Risky Banks Would Get Broken Up In Kanjorski Plan
Government regulators will break up institutions whose failure would bring down the entire financial system, under an amendment Rep. Paul Kanjorski will introduce today.
Financial behemoths no longer will become too big to fail and create the kind of havoc that happened to the economy over the past two years, the Pennsylvania Democrat told CNBC in an exclusive interview.
"This really goes back to the concept that corporations now have been allowed to grow to such an extent that they actually are greater than any single government on Earth," Kanjorski said. "This is a fight between corporate megalomania and democratic capitalism."
Kanjorski subsequently told Reuters that the power to determine whether an institution is so big that it could endanger the system will reside with the Financial Services Oversight Council but require presidential consultation.
The concept of too big to fail soared onto the public landscape when Lehman Brothers collapsed in September 2008 beneath the weight of risky mortgage-backed securities in which it invested.
Several other large institutions whose tentacles spread throughout the financial system also teetered on the brink of insolvency during the crisis. Government officials worried that if the firms went down they would bring the entire economy with them.
Kanjorski's amendment will become part of legislation establishing a resolution authority to deal with the too-big-to-fail concept.
JPMorgan Chase CEO Jamie Dimon wrote an opinion piece last week for the Washington Post agreeing with Kanjorski's sentiment that poorly run institutions ought to be allowed to fail.
However, he contended that the government should not base its decisions solely on size.
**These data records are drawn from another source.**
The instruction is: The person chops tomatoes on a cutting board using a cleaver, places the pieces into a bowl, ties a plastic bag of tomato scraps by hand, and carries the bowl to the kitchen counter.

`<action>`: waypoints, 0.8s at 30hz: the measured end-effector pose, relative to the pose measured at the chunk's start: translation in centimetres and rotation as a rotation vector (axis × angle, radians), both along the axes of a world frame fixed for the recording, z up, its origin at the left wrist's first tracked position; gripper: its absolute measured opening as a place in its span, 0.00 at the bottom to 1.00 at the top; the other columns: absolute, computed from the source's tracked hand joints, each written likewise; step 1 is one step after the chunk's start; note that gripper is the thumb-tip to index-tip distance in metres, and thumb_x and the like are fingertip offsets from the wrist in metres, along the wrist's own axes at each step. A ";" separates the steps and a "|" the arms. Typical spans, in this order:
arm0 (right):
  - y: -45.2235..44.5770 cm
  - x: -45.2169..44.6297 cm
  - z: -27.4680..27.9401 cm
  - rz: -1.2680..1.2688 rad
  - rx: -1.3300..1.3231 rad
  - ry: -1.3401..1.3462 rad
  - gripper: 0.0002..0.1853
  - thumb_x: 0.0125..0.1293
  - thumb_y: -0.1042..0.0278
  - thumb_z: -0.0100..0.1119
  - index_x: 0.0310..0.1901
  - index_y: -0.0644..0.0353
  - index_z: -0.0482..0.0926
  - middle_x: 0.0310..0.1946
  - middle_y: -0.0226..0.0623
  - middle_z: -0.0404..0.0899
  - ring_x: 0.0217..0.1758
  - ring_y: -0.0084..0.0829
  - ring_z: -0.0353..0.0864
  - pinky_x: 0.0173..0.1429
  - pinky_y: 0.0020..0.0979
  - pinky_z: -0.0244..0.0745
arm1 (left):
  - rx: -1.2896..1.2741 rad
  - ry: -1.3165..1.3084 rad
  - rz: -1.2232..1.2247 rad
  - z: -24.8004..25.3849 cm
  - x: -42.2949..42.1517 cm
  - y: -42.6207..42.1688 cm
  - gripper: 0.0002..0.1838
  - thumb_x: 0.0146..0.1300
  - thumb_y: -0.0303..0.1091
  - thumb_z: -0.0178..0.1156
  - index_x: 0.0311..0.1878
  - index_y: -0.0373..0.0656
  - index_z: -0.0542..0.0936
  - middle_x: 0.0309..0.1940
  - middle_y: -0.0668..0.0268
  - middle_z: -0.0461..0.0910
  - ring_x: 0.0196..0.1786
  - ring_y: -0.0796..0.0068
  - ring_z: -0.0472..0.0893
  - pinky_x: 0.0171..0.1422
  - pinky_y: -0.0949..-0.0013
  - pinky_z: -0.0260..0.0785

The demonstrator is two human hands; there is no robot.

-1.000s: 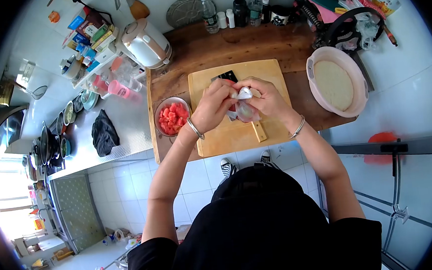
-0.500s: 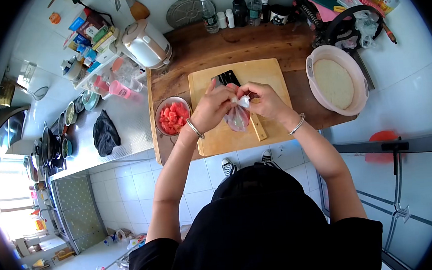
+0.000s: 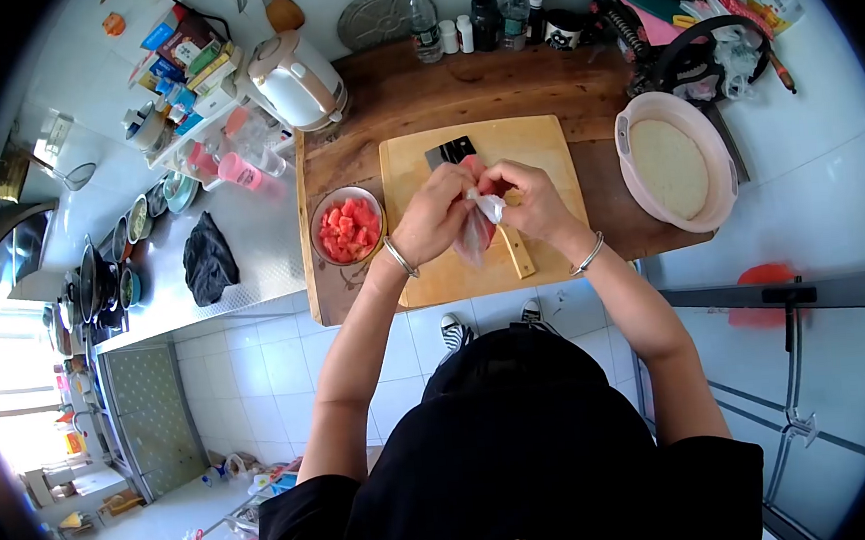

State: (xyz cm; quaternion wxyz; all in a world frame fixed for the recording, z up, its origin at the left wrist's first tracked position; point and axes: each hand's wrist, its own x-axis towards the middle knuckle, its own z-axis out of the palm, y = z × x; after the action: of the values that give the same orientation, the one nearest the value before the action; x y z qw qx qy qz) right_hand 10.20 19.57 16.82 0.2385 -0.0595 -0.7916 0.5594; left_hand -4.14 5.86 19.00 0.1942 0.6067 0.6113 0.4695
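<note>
Above the cutting board, my left hand and my right hand pinch the gathered top of a clear plastic bag. Something reddish shows through the bag, which hangs between my hands. A knife lies on the board beneath them, its dark blade partly hidden and its light handle toward me. Something red, partly covered by my fingers, rests by the blade. Left of the board stands a bowl of red chunks.
A pink basin holding pale dough stands at the table's right. Along the back are bottles and jars. An electric kettle is at the back left. A black cloth lies on the metal counter.
My fingers have shifted around the neck of the bag. The bag has swung slightly left and now hangs narrower, and more of the knife's blade shows than a second ago.
</note>
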 end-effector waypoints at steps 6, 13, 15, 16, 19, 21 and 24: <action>-1.1 -0.4 -0.8 -0.039 -0.213 0.001 0.10 0.60 0.76 0.66 0.43 0.62 0.76 0.36 0.27 0.78 0.39 0.16 0.76 0.45 0.21 0.74 | 0.021 0.265 0.010 -0.4 -0.9 0.3 0.11 0.55 0.18 0.54 0.41 0.40 0.74 0.44 0.59 0.76 0.53 0.55 0.76 0.74 0.47 0.52; -1.8 -0.5 0.3 -0.109 -0.176 0.042 0.10 0.61 0.75 0.67 0.42 0.63 0.77 0.33 0.26 0.77 0.34 0.13 0.74 0.39 0.18 0.74 | -0.023 0.231 -0.006 -0.3 -0.9 0.2 0.11 0.57 0.20 0.53 0.43 0.42 0.74 0.42 0.60 0.78 0.53 0.56 0.77 0.77 0.43 0.45; -1.7 -0.4 0.8 -0.098 -0.159 0.018 0.10 0.60 0.74 0.67 0.41 0.63 0.77 0.32 0.26 0.77 0.32 0.13 0.74 0.37 0.18 0.73 | -0.013 0.229 -0.020 -0.2 -1.0 0.1 0.10 0.57 0.21 0.54 0.43 0.42 0.74 0.43 0.59 0.78 0.52 0.56 0.78 0.77 0.43 0.45; -1.5 -0.3 1.0 -0.085 -0.142 -0.005 0.09 0.60 0.74 0.67 0.41 0.64 0.78 0.31 0.25 0.77 0.31 0.12 0.73 0.35 0.17 0.73 | -0.003 0.228 -0.033 -0.2 -1.0 0.1 0.10 0.56 0.23 0.55 0.43 0.42 0.74 0.43 0.59 0.79 0.51 0.56 0.78 0.77 0.43 0.45; -0.9 -0.5 0.5 -0.049 -0.094 -0.027 0.09 0.60 0.72 0.68 0.39 0.64 0.78 0.30 0.25 0.77 0.30 0.12 0.73 0.33 0.17 0.72 | 0.021 0.188 -0.029 -0.5 -0.9 0.1 0.10 0.56 0.25 0.56 0.42 0.41 0.75 0.39 0.59 0.80 0.45 0.57 0.81 0.77 0.44 0.47; -0.5 -0.4 0.4 -0.031 -0.077 -0.030 0.09 0.60 0.71 0.68 0.39 0.64 0.78 0.29 0.25 0.77 0.30 0.12 0.73 0.33 0.17 0.72 | 0.031 0.155 -0.026 -0.7 -0.6 0.1 0.09 0.56 0.26 0.56 0.41 0.41 0.75 0.36 0.61 0.79 0.43 0.58 0.81 0.77 0.44 0.48; -0.3 -0.3 0.3 -0.006 -0.062 -0.053 0.10 0.60 0.70 0.68 0.38 0.64 0.78 0.29 0.26 0.77 0.29 0.13 0.74 0.33 0.18 0.72 | 0.042 0.103 -0.014 -0.9 -0.4 0.2 0.07 0.56 0.27 0.57 0.40 0.41 0.75 0.33 0.62 0.79 0.40 0.59 0.82 0.76 0.45 0.50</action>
State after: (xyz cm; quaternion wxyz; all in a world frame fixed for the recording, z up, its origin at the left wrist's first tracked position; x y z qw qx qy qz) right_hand 9.86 19.25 17.12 0.2173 -0.0841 -0.7798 0.5810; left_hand -4.54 6.04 18.11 0.1532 0.6383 0.6062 0.4491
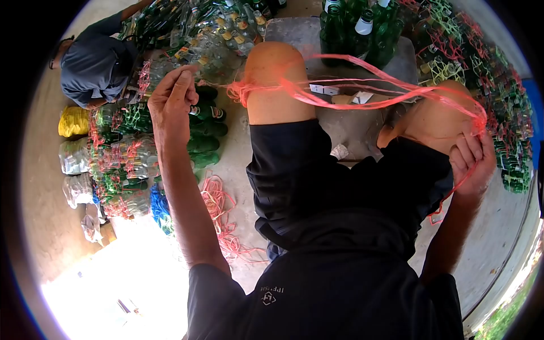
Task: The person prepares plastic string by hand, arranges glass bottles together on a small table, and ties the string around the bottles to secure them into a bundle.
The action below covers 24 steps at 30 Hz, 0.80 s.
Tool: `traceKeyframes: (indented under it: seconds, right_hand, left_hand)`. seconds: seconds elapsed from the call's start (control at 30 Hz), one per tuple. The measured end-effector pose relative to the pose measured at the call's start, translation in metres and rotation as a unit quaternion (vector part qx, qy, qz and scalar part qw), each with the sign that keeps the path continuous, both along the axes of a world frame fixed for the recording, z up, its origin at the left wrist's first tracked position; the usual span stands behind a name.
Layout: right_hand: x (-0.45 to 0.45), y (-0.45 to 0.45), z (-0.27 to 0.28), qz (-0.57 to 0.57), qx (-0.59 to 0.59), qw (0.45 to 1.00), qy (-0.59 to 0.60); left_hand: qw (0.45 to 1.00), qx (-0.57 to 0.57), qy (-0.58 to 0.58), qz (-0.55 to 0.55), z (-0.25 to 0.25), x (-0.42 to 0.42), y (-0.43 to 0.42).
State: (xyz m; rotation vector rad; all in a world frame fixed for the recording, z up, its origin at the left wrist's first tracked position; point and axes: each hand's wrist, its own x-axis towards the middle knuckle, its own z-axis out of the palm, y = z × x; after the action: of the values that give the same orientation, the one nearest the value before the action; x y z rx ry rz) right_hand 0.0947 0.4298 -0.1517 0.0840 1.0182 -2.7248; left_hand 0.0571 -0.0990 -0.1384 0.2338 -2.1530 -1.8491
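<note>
Pink string (362, 102) stretches in several loose strands across my bare knees. At the right, my right hand (473, 158) is closed round its gathered end, beside my right knee, and a thin length hangs below the fingers. My left hand (175, 93) is raised at the left with thumb and fingers pinched together. A faint thin strand runs from near its fingertips toward the knotted pink bunch (243, 90) at my left knee. Green bottles (362, 31) stand in front of my knees.
Bottles bound with string (124, 153) are stacked at the left, more (493, 85) at the right. A pink string heap (218, 209) lies on the floor. Another person (96, 62) bends over at the upper left. A yellow bundle (73, 121) lies near them.
</note>
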Motion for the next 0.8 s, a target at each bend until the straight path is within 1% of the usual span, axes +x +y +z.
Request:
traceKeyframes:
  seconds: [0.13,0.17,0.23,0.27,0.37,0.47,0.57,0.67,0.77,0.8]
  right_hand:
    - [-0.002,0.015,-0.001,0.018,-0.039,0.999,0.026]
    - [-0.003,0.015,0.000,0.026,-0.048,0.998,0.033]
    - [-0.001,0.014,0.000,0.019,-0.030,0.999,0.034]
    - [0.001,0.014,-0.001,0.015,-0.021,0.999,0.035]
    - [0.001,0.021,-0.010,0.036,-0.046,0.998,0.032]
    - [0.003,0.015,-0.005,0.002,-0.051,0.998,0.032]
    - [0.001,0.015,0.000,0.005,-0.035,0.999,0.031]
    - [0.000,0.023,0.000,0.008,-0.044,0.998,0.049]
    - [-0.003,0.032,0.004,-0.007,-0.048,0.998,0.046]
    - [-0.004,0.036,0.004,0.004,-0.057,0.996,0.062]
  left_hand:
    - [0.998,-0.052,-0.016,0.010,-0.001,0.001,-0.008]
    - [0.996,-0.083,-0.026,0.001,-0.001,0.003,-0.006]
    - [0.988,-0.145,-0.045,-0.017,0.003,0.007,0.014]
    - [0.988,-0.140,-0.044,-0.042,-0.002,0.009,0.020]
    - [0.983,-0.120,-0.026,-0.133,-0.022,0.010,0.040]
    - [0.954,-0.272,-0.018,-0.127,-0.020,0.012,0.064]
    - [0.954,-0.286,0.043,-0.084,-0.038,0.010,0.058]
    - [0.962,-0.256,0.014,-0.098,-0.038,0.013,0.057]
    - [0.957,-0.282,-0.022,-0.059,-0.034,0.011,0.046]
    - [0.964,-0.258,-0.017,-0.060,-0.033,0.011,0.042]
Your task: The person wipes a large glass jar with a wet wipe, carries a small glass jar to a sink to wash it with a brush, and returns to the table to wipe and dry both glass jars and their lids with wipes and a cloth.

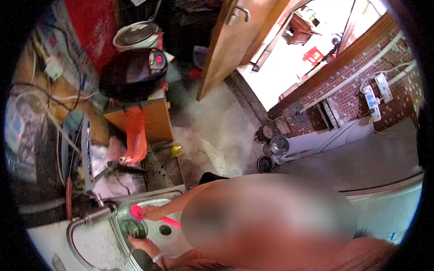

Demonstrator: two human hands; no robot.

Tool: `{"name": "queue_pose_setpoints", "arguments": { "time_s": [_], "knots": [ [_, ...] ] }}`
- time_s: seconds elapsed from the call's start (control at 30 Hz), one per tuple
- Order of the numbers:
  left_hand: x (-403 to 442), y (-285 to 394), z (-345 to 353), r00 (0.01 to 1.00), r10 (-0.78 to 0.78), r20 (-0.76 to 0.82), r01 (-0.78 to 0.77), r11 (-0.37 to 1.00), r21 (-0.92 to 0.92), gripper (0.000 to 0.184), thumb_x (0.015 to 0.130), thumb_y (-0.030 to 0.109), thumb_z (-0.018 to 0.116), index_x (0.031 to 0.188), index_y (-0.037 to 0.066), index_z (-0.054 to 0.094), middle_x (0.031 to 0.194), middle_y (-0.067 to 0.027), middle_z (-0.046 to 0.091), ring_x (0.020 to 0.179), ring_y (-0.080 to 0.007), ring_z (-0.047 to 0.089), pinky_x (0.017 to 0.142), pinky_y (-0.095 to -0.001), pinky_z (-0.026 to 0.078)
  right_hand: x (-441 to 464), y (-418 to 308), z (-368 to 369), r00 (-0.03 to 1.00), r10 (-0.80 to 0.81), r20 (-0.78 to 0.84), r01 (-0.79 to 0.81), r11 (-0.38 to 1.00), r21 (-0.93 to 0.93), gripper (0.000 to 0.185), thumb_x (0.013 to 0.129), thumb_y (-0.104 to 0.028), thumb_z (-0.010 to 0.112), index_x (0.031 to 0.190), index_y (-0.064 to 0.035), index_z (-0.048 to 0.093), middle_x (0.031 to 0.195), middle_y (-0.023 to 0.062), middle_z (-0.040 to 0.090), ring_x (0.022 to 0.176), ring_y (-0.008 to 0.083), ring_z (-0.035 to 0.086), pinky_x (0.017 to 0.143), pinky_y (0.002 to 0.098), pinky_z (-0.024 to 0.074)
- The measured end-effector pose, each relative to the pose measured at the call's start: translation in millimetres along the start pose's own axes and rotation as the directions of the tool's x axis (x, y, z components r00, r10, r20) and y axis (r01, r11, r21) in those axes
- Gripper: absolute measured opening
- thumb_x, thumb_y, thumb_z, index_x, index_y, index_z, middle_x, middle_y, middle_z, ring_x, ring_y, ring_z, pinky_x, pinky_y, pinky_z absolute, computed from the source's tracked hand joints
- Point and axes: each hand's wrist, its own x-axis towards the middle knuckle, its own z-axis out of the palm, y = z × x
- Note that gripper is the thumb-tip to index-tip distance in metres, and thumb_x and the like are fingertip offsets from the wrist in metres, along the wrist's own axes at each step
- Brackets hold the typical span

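Note:
My right hand [153, 212] is closed around a pink brush [172, 222]. The brush's round pink head shows beside the fingers, and its handle runs out below the wrist. Lower down, my left hand [141, 242], with a light band at the wrist, grips the rim of a greenish clear glass bowl [134, 229]. The bowl is over the left part of a steel sink [183, 244], close to the brush head. A dark drain [165, 230] lies to the right of the bowl. A large blurred oval hides much of the lower middle.
A curved metal faucet [88, 219] reaches over the sink's left side. Behind stand a black cooker [131, 77] on a wooden cabinet, with an orange bag [137, 135] hanging. A wooden door [239, 38] is open. Pot lids [279, 145] sit by the right counter [343, 158].

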Motion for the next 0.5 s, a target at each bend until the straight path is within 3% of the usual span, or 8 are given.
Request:
{"name": "queue_pose_setpoints", "arguments": {
  "time_s": [0.13, 0.17, 0.2, 0.23, 0.37, 0.4, 0.47, 0.5],
  "knots": [
    [-1, -2, -18, 0.986, 0.058, 0.153, -0.067, 0.996, 0.059, 0.036, 0.074, 0.031, 0.046, 0.091, -0.001, 0.055, 0.088, -0.0114, 0.053, 0.078, -0.0234, 0.053, 0.066, -0.0362, 0.044, -19, -13, -9, 1.0, -0.001, -0.014, 0.001, 0.999, 0.039, 0.015, 0.078, -0.016, 0.043, 0.079, -0.0053, 0.054, 0.075, 0.0194, 0.056, 0.072, 0.0345, 0.056, 0.063, 0.0427, 0.0434],
    [-7, -1, -14, 0.988, 0.027, 0.153, -0.033, 0.999, 0.031, 0.038, 0.075, 0.031, 0.046, 0.094, 0.0, 0.054, 0.091, -0.0116, 0.052, 0.082, -0.0237, 0.052, 0.069, -0.0362, 0.043, -43, -38, -24, 0.994, 0.109, 0.027, -0.112, 0.961, 0.252, 0.018, 0.079, -0.017, 0.042, 0.074, -0.0051, 0.055, 0.073, 0.0183, 0.057, 0.072, 0.0345, 0.056, 0.063, 0.0427, 0.0437],
    [-26, -2, -11, 0.96, 0.241, 0.14, -0.24, 0.971, -0.022, 0.04, 0.074, 0.033, 0.047, 0.1, 0.002, 0.051, 0.097, -0.0118, 0.049, 0.088, -0.0253, 0.048, 0.073, -0.0364, 0.041, -33, -7, 23, 0.99, 0.135, 0.041, -0.14, 0.97, 0.2, 0.018, 0.08, -0.018, 0.042, 0.077, -0.0057, 0.055, 0.074, 0.019, 0.057, 0.072, 0.0352, 0.056, 0.064, 0.0433, 0.0439],
    [-12, -6, -15, 0.96, 0.241, 0.146, -0.241, 0.97, -0.018, 0.04, 0.074, 0.033, 0.047, 0.1, 0.002, 0.051, 0.097, -0.0118, 0.049, 0.088, -0.0253, 0.048, 0.073, -0.0364, 0.041, -47, -22, 9, 0.991, 0.129, -0.044, -0.116, 0.967, 0.226, 0.02, 0.081, -0.019, 0.041, 0.079, -0.0051, 0.055, 0.075, 0.0201, 0.057, 0.073, 0.0362, 0.056, 0.065, 0.0441, 0.0438],
    [26, -11, -40, 0.995, 0.009, 0.101, -0.006, 1.0, -0.029, 0.04, 0.073, 0.032, 0.051, 0.101, 0.004, 0.05, 0.099, -0.0129, 0.047, 0.09, -0.0289, 0.048, 0.073, -0.0386, 0.041, -15, -20, -15, 0.97, 0.191, 0.149, -0.217, 0.959, 0.185, 0.019, 0.079, -0.018, 0.041, 0.083, -0.0058, 0.055, 0.075, 0.0203, 0.057, 0.073, 0.036, 0.056, 0.065, 0.0434, 0.0439],
    [41, -18, -62, 0.759, 0.53, 0.379, -0.649, 0.665, 0.371, 0.04, 0.073, 0.032, 0.05, 0.101, 0.003, 0.049, 0.101, -0.0133, 0.047, 0.091, -0.029, 0.048, 0.074, -0.039, 0.041, -3, -14, -12, 0.984, 0.176, 0.015, -0.176, 0.965, 0.196, 0.018, 0.078, -0.017, 0.042, 0.084, -0.0057, 0.055, 0.074, 0.0192, 0.057, 0.071, 0.0354, 0.057, 0.062, 0.0434, 0.0441],
    [71, -36, -93, 0.491, 0.496, 0.716, -0.777, -0.123, 0.617, 0.042, 0.067, 0.025, 0.055, 0.103, 0.002, 0.049, 0.102, -0.0134, 0.049, 0.091, -0.0298, 0.049, 0.076, -0.0406, 0.041, 14, -2, -5, 0.99, 0.143, 0.002, -0.141, 0.977, 0.157, 0.017, 0.079, -0.016, 0.042, 0.084, -0.0049, 0.053, 0.074, 0.0186, 0.057, 0.071, 0.0352, 0.056, 0.062, 0.0442, 0.0433],
    [57, -24, -81, 0.491, 0.5, 0.714, -0.772, -0.13, 0.622, 0.042, 0.067, 0.025, 0.055, 0.103, 0.002, 0.049, 0.102, -0.0134, 0.049, 0.091, -0.0298, 0.049, 0.076, -0.0406, 0.041, 13, -6, -9, 0.984, 0.172, 0.055, -0.178, 0.973, 0.147, 0.016, 0.079, -0.016, 0.042, 0.085, -0.0048, 0.053, 0.075, 0.0185, 0.057, 0.073, 0.0352, 0.056, 0.063, 0.0444, 0.043]
  ]
}}
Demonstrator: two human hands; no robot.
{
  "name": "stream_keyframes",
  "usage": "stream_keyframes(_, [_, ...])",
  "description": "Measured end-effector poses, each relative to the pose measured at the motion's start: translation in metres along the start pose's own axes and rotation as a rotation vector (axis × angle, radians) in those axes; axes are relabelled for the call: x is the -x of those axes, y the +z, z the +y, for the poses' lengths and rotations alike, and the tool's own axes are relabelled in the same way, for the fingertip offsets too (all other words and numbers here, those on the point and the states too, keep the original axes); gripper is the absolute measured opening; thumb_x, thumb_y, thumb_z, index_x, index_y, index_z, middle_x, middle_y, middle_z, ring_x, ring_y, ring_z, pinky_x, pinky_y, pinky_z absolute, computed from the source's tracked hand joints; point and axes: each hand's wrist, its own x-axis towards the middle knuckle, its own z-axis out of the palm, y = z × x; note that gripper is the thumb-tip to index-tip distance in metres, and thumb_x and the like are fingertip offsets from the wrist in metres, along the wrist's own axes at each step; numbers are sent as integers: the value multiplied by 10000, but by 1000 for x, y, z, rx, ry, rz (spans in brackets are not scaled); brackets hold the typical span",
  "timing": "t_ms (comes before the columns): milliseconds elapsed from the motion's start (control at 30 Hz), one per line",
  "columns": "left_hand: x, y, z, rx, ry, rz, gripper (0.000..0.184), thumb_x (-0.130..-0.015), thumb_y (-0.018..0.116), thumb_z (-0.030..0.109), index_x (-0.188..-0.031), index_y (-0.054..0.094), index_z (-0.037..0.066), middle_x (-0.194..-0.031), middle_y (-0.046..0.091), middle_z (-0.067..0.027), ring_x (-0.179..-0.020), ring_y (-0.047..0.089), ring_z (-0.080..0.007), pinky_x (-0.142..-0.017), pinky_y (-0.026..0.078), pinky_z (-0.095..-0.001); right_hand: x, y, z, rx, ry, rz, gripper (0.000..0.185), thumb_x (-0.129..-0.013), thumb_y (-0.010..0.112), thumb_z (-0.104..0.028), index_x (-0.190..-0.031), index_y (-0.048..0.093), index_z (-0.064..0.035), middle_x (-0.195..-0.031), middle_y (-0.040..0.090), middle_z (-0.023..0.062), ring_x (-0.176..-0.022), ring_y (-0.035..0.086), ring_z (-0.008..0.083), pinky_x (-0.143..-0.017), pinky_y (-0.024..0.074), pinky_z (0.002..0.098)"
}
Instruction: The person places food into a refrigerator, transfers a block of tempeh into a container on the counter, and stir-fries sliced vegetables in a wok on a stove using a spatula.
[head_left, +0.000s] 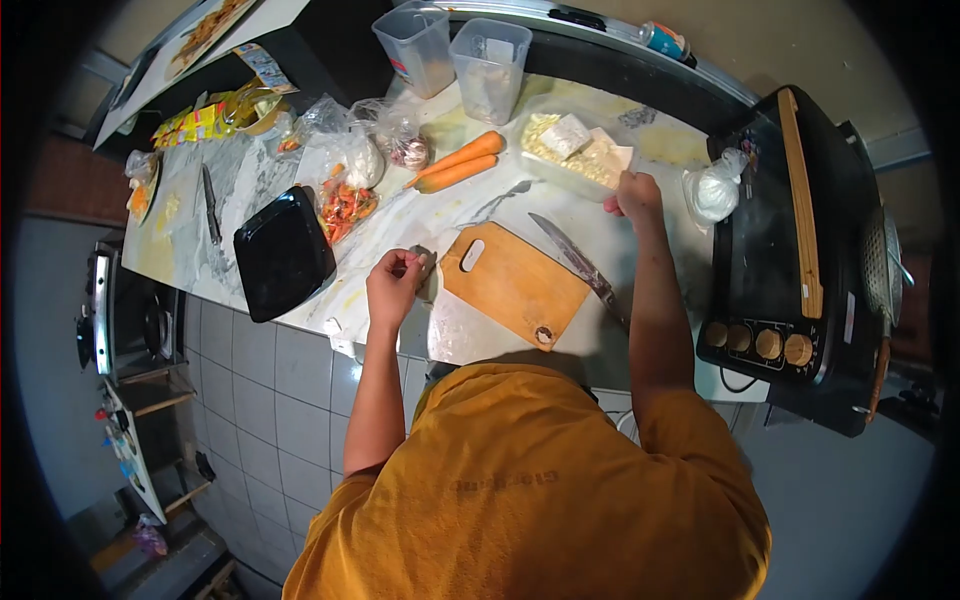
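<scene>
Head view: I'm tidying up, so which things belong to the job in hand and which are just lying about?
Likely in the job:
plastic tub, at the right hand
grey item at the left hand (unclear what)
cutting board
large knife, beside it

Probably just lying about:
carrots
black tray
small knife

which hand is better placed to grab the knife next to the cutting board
Probably the right hand: the knife lies on its side of the cutting board, handle beside the right forearm, though that hand is at the plastic container. The left hand is across the board.
</scene>
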Motion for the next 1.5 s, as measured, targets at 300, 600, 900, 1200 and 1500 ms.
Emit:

Those concerns were echoed in a separate CNBC interview with Rob Nichols, president of Financial Services Forum, an industry advocacy group.
"Just saying a bank of any certain size is too big—I think that's just a misguided principle," Nichols said. "There's a very important role that large institutions can play in the United States economy in terms of the size of the loans they can afford and the array of products, the geographic reach."
Kanjorski pledged that mere size won't be the determining factor on whether an institution could get broken up.
"Corporations won't be reined in if we don't find a methodology of doing it," Kanjorski said. "We don't want to rein them in because of their size alone, we want to rein them in if they prove that they could bring down the system, promote great instability not only here but around the world."